Today we want to talk about what constitutes a “good death.” We are interested in finding out what you think would make a death good and what would make a death bad. We're interested in this because we want to try to improve people's experiences at the end of life. In order to do that, we need to understand what people feel are the important things that would make a death good.
Many of you have been present for someone's death. We're interested in finding out what kind of things you think make a death good or bad.
First, let me start by asking, has anyone seen someone die in a way that you thought was particularly good or bad?
Do you mind telling us about it?
Do you think it was a good death?
Do you think it was a bad death?
Why? What made it a good/bad death?
What kind of things do you think would make a death a good death?
Would it be important not to have pain at the time of death?
Who do you think you want to be with you when you die? Would you like to be with others or alone?
How important would it be to have friends and family nearby?
What kind of role would you like your friends and family to have in your death?
How important would it be to have clergy/religious figures nearby?
How important do you think it would be to say good-bye to people?
Where do you think it would be good to die? Would you prefer to die at home, at a hospital, at a hospice?
How do you feel about being sedated?
How important would it be to know in advance what is likely to happen when you die?
How can health care providers affect the quality of death?
What do you think are the roles of nurses, doctors, and social workers in affecting the quality of death?
Imagine if you were to measure good compared with bad deaths. Can you give two things you would measure?
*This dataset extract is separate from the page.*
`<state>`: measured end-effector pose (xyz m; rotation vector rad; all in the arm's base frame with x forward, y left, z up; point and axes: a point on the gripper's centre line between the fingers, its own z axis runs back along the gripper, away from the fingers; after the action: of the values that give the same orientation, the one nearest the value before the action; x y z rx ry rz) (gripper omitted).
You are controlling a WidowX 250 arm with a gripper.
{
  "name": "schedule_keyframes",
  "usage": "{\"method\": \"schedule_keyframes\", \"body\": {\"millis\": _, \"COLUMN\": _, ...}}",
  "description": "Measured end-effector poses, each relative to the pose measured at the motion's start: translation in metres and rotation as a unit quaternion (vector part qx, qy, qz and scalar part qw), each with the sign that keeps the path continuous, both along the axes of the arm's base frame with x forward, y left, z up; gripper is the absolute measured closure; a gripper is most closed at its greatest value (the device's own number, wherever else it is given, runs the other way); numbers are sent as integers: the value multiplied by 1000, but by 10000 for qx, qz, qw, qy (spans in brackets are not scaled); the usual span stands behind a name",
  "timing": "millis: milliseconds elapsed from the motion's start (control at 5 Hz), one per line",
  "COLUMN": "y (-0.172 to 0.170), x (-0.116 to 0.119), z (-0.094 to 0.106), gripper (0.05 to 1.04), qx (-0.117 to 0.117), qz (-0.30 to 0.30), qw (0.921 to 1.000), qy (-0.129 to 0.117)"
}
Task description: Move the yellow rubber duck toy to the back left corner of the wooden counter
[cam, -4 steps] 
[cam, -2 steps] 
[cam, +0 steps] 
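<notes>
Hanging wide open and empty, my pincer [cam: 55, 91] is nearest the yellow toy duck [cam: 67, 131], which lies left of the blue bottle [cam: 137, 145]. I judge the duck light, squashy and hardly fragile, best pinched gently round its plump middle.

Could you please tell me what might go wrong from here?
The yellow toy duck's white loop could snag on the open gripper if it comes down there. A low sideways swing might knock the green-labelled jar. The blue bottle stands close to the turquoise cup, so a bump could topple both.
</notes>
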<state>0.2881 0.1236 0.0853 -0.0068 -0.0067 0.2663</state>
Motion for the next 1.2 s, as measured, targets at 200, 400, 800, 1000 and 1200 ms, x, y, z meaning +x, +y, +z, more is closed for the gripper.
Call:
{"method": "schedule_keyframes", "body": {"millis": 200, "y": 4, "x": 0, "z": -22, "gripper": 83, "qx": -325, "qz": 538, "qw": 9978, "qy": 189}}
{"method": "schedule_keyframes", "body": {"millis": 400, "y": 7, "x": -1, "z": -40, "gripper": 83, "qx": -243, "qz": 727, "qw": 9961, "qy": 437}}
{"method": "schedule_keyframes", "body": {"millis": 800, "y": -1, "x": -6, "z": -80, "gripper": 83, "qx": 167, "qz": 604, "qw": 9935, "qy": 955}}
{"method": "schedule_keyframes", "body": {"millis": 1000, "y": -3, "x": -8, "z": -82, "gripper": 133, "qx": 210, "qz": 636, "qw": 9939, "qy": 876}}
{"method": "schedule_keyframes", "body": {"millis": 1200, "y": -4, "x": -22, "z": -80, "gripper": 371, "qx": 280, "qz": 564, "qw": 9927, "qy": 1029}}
How much control do you want over your death?
How do you feel about assisted suicide/euthanasia?
Do you think about how much money will be spent related to your death?
What do you consider to be proper financial preparations related to your death? This might mean making wills and planning for a funeral.
What are your feelings about the uncertainty that surrounds death?
What are your feelings about the communication between the dying person, the person's family, and the person's caregivers around the time of death?
What kinds of emotions do you think are normal around the time of dying?